Cosets of groups of functions

Question

Let's consider an interval $I\subseteq\mathbb R$, and let $\mathcal F(I)$ be the set of bijective functions $f:I\to I$ so that the graph of $f$ is a analytic curve in $I\times I$.

The set $\mathcal F(I)$, together with the function composition $\circ$, is a group. Let $\mathcal H(I)$ be its subgroup consisting in all analytic functions from $\mathcal F(I)$ having the inverse an analytic function (here and everywhere in this question by "inverse" and $f^{-1}$ we mean inverse w.r.t. function composition).

For example, if $I=\mathbb R$, the function $f(x)=x^3$ is invertible, and its graph is an analytic curve in $I\times I$, but $x^3\notin \mathcal H(I)$.

Q1. What do we know about the cosets of $\mathcal H(I)$ in $\mathcal F(I)$? Do you know some references?

Let $Q\in I$ and let $\mathcal H_Q(I)\subset\mathcal F(I)$ so that $f(Q)=Q$ and both $f$ and $f^{-1}$ are analytic on $I-Q$. For example, the function $x^3\in\mathcal H_0(\mathbb R)$, but $x^3\notin\mathcal H(\mathbb R)$. Another example is $x^2$, where $I=[0,+\infty)$ and $Q=0$.

The set $\mathcal H_Q(I)$ is a subgroup of $\mathcal F(I)$, and $\mathcal H(I)\cap \mathcal H_Q(I)$ is a subgroup of $\mathcal H_Q(I)$.

Q2. What do we know about the cosets of $\mathcal H(I)\cap \mathcal H_Q(I)$ in $\mathcal H_Q(I)$? Do you know some references?

What about the case when the graph is not necessarily analytic, but only smooth?

Answer 1

Let $f$ be a function in this group. $f$ fails to be analytic at the points where its "derivative" is infinite, and this is a finite set. Similarly $f^{-1}$ is not analytic where its derivative is $0$. So count the number of points where $f$ or $f^{-1}$ is analytic, and list them in order. This should be finite. Furthermore, list at each point the order of vanishing of the zero of the derivative of $f$, or the order of vanishing of the zero of the derivative of $f^{-1}$.

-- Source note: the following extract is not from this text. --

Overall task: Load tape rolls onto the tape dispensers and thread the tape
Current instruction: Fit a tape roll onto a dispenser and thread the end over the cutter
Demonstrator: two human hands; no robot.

This seems to be sufficient information to determine the coset. Suppose we have two functions with the same list. We can multiply one on the right to move the non-analytic points to the same $x$ coordinate as the non-analytic points of the other. We then look at $fg^{-1}$. This is clearly analytic away from those points, and it is also analytic at those points - indeed, we can calculate its derivative as the nonzero finite ration of the $n$th derivatives of $f$ and $g$.

Similarly, two functions in the same coset must have the same list, up to reversal of the order.

This gives a complete description of the cosets.

Smoothness seems like it might be harder.